- _YOUR INSTRUCTIONS_:
Copy out each line of the data that includes the string "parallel".

- _Collection entries_:

- Opening Delimiter -

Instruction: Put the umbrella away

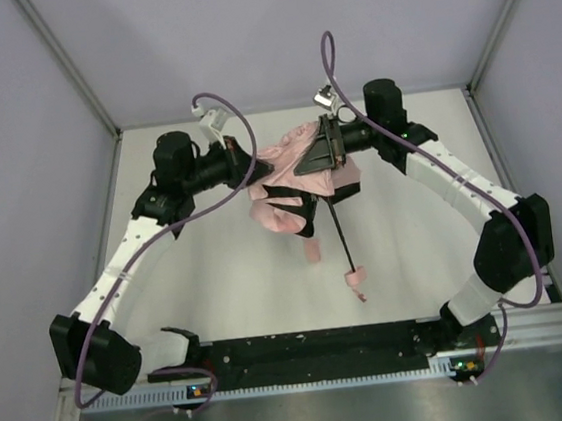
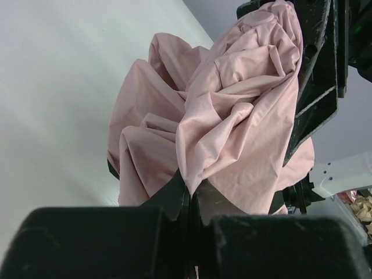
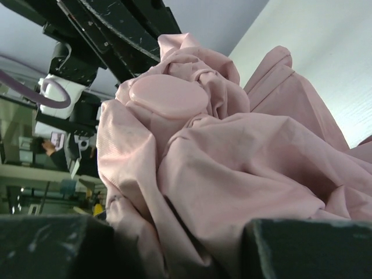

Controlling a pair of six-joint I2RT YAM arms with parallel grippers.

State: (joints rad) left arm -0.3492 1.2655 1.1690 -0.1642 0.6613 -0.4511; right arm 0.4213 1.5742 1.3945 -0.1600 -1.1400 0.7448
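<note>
**Both hands at the canopy, umbrella lifted and half gathered**

The umbrella (image 1: 284, 195) hangs over the far middle of the worktop (image 1: 217, 267), held up between the two arms. Its pale pink canopy is crumpled into a loose bundle. Its black shaft (image 1: 342, 234) points toward the near edge and ends in the small pink handle (image 1: 357, 281), which lies low near the worktop.

The left hand (image 2: 189, 200) is pinched narrow on a fold of fabric at the lower edge of the bundle. This grip probably keeps the loose cloth from spilling open.

The right hand (image 3: 180, 250) stands wide, with one finger on each side of the bunched cloth. The round pink cap (image 3: 168, 96) at the canopy's crown sits just ahead of it. I cannot tell whether these fingers press on the fabric or merely straddle it. Such a wide stance suits corralling the bulk of the canopy rather than gripping a single layer.

Folds billow on both sides, so the cloth does not look tidy enough to stow. The next step is likely to gather it closer to the shaft. Soft fabric like this may slip out of a narrow pinch.
</note>
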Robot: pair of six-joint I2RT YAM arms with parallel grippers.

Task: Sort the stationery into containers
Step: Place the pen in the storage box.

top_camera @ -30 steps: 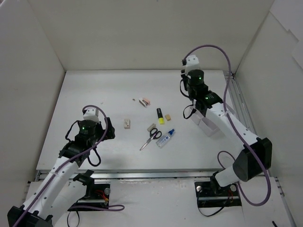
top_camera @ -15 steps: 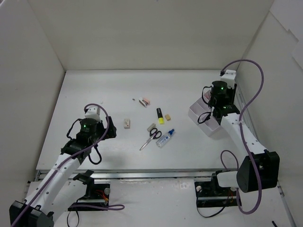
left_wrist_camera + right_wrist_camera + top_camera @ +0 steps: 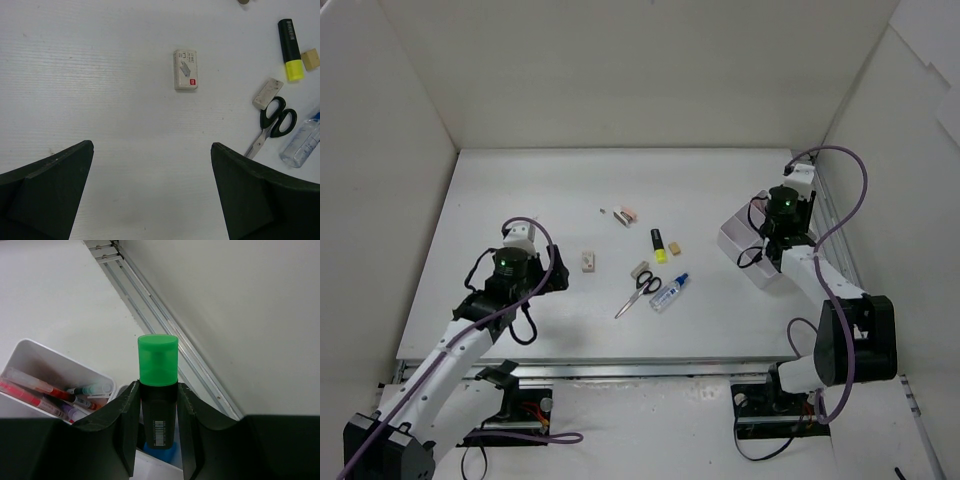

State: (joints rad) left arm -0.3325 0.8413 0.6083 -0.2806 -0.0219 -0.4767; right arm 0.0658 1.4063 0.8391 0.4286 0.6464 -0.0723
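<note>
Roughly halfway, with one piece in hand

The right gripper (image 3: 157, 390) is clamped on a dark-bodied highlighter with a translucent green cap (image 3: 158, 360), held upright over the white plastic organiser tray (image 3: 30, 347) at the table's right side. One compartment already holds several thin pens (image 3: 50, 390), and something blue lies directly beneath the held highlighter, so part of the job looks done. The left gripper (image 3: 151, 146) hangs empty above the table with its jaws spread wide, near a beige rectangular eraser (image 3: 185, 69). Left to sort, as I judge it: that eraser, two smaller beige erasers (image 3: 268, 93), a yellow-capped black highlighter (image 3: 290, 50), black-handled scissors (image 3: 272, 125), a clear glue bottle (image 3: 300, 145), and a small pink item (image 3: 628, 214) farther back.
</note>
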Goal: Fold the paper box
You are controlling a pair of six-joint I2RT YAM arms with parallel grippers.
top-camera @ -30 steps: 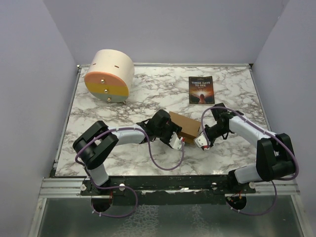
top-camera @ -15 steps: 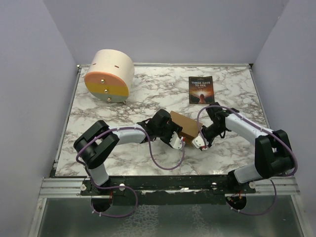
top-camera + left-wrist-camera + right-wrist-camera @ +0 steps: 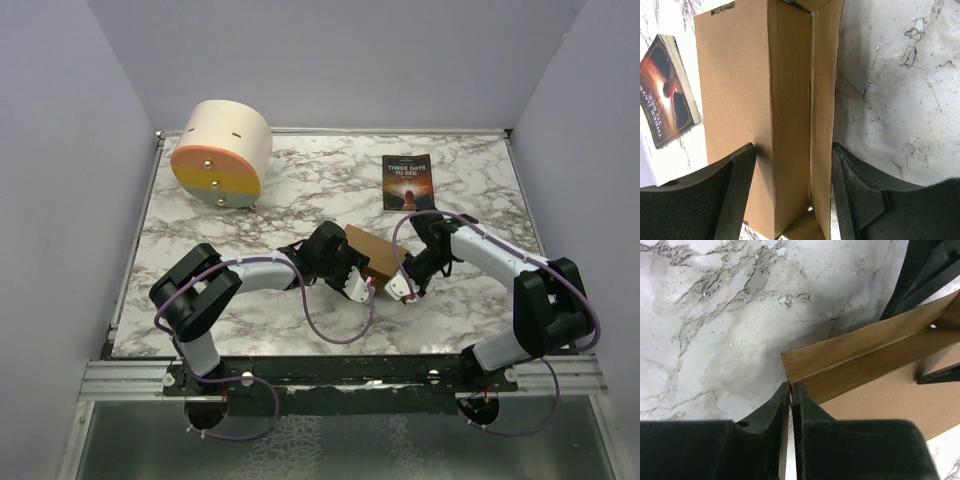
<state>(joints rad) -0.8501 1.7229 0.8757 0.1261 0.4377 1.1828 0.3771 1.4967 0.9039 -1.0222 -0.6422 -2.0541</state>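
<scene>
The brown paper box (image 3: 376, 256) lies partly folded at mid table, one side wall raised. My left gripper (image 3: 356, 284) holds its near left end. In the left wrist view the two black fingers (image 3: 740, 190) press either side of the folded wall and flap of the box (image 3: 740, 75), the gripper (image 3: 792, 147) shut on it. My right gripper (image 3: 404, 288) is at the box's near right corner. In the right wrist view it (image 3: 791, 385) is closed on a thin cardboard edge at the corner of the box's (image 3: 880, 395) raised flap.
A dark-covered book (image 3: 407, 182) lies behind the box, and shows in the left wrist view (image 3: 665, 85). A big cream cylinder with an orange-yellow face (image 3: 220, 152) stands at the back left. The left arm's dark fingers (image 3: 925, 275) show in the right wrist view.
My right gripper has moved a little to the left, closer against the box's right end. The left gripper and the box have hardly moved.
</scene>
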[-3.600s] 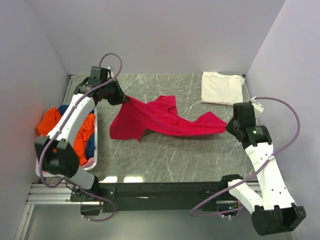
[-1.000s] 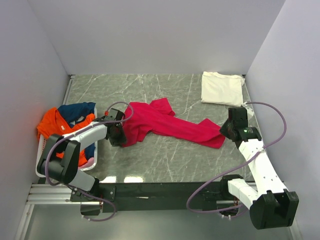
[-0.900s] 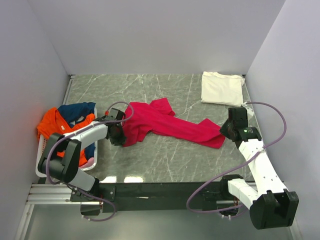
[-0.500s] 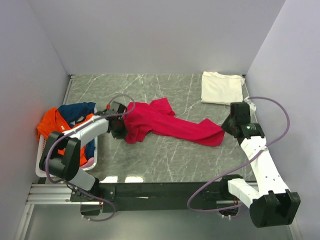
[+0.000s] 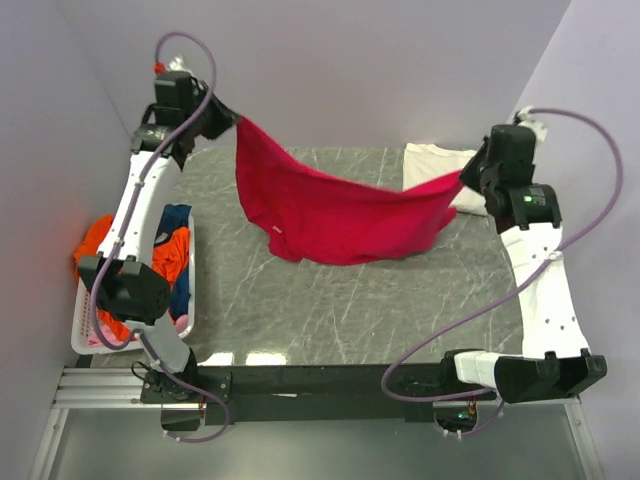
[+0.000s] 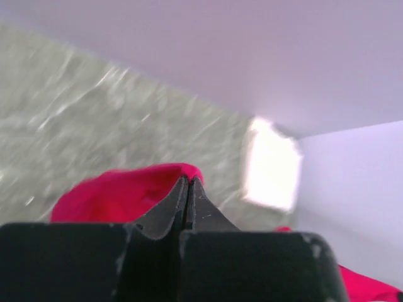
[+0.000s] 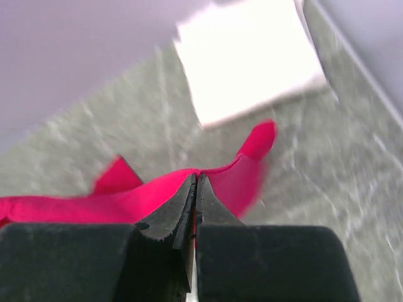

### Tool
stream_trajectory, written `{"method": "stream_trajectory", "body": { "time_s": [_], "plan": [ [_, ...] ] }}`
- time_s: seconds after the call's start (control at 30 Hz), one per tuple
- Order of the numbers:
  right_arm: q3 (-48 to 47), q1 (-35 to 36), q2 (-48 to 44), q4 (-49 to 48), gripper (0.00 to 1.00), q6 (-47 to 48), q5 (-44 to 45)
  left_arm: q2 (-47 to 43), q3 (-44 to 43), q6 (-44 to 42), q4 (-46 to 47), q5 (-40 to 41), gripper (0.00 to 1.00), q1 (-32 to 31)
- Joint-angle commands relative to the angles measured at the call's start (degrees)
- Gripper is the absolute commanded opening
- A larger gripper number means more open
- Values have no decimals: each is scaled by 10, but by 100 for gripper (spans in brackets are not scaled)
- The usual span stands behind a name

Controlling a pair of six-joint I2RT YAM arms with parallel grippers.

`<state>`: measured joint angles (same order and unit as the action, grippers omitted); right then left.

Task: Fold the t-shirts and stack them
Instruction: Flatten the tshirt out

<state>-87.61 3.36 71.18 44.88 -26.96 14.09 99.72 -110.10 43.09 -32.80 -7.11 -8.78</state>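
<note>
Top view: crimson tee [image 5: 340, 215] hangs stretched in the air over the bench [image 5: 300, 310], left jaws on one upper corner, right jaws on the other; cream tee [image 5: 435, 160] lies folded far right.
Left wrist: jaws clenched on a red fold.
Right wrist: same deal, clamped on a red edge.
Handling: light, floppy, sags mid-span; probably best pinched at corners, and a thin bite might slip.

The held t-shirt [image 5: 330, 210] is slung above the table [image 5: 330, 300] between the left gripper [image 5: 232, 122], raised at the far left, and the right gripper [image 5: 465, 178], raised at the far right. The folded t-shirt [image 5: 432, 160] is laid in the far right corner, just behind the right gripper. The basket [image 5: 192, 290] is set at the table's left edge, with heaped t-shirts [image 5: 165, 250] in it.
</note>
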Motion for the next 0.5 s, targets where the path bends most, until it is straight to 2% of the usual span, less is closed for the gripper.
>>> {"method": "stream_trajectory", "body": {
  "time_s": [0.0, 0.1, 0.23, 0.33, 0.47],
  "plan": [
    [-87, -5, -20, -7, 0, 20, 11, -22, -72, 51, 73, -60, 0, 24],
    [-113, -5, -52, -24, 0, 35, 8, -66, -71, 81, 137, -66, 0, 36],
    [-99, -5, -117, -56, 0, 50, 2, -173, -2, 78, 203, -50, 0, 39],
    [-77, -5, -174, -67, 0, 54, -5, -250, 39, 66, 222, -13, 0, 46],
    [-63, -5, -245, -72, 0, 60, -28, -318, 41, 28, 222, 20, 0, 49]
  ]
}}
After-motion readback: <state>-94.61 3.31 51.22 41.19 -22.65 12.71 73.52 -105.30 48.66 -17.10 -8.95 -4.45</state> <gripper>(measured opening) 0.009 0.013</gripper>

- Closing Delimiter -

- _ANSWER TO THE PROBLEM_:
Controlling a pair of six-joint I2RT YAM arms with parallel grippers.
Robot: pair of six-joint I2RT YAM arms with parallel grippers.
You are controlling a pair of six-joint I2RT YAM arms with parallel grippers.
Controlling a pair of six-joint I2RT YAM arms with parallel grippers.

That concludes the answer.